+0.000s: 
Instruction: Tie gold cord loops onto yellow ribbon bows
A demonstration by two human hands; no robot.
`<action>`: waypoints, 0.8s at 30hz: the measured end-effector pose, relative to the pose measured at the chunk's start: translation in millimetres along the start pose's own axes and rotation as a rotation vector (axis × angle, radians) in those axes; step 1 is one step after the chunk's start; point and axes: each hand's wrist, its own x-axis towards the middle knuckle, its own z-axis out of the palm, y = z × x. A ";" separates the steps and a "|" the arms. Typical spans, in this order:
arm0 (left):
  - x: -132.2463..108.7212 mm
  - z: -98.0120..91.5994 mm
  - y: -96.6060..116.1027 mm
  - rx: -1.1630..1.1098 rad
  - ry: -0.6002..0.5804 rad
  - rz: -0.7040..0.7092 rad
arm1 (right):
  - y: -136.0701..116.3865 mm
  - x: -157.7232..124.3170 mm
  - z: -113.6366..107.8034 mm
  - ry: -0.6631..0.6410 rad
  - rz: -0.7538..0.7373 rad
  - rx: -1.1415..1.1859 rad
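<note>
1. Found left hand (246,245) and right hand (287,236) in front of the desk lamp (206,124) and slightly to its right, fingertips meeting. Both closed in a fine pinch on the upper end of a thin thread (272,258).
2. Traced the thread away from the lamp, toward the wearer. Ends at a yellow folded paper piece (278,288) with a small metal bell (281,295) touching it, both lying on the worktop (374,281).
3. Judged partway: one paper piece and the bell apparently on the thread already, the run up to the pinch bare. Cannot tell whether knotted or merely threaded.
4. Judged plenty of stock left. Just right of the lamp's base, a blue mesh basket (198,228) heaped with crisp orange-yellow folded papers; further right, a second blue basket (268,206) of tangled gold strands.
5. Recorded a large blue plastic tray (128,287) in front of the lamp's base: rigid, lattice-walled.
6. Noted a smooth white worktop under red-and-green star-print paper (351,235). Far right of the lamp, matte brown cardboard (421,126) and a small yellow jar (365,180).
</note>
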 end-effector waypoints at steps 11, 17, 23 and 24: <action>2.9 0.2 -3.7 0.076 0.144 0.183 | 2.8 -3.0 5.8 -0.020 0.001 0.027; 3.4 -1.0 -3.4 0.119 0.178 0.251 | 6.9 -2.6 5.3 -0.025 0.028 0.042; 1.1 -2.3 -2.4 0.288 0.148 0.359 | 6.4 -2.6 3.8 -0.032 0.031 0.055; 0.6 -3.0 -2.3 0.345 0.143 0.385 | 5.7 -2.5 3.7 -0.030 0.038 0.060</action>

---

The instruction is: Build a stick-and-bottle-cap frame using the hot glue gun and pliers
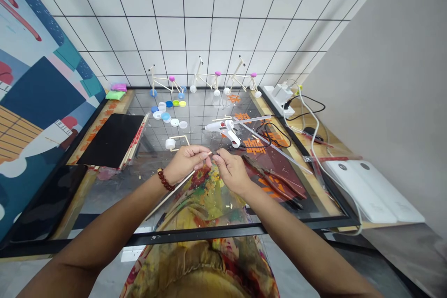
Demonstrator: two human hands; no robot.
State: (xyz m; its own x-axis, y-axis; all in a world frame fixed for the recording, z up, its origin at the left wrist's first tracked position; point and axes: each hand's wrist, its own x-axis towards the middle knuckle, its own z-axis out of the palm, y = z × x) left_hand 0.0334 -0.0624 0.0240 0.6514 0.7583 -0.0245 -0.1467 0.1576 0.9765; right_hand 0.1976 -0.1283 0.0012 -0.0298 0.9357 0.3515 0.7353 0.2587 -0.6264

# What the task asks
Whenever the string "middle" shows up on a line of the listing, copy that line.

# The completed task
`<action>`: waypoints, 0.8s at 30hz: the measured end-effector pose, relative to the pose measured at the chunk's start: translation in millimetres along the start pose's own axes and rotation as a rotation vector (axis × angle, radians) in those axes; step 1 is one step after the chunk's start; point and axes: each hand's wrist, its own x-axis towards the middle knuckle, its own z-axis out of the palm, y = z × x. A ";" separates the steps and a "|" the arms. Typical spans, in this order:
State: (xyz m; its own x-axis, y-axis; all in a world frame fixed for the recording, z up, its origin at the left wrist's first tracked position; point and axes: each hand's wrist, its own x-axis towards the middle knuckle, its own z-axis out of the palm, y = z × x) left_hand 0.0334 -0.0624 0.0240 0.6514 0.7583 -0.0245 -0.1467 0.1576 0.9765; right_hand 0.1976 -0.1283 0.0012 -0.0298 0.9357 0.3515 0.7353 0.2587 -0.6264

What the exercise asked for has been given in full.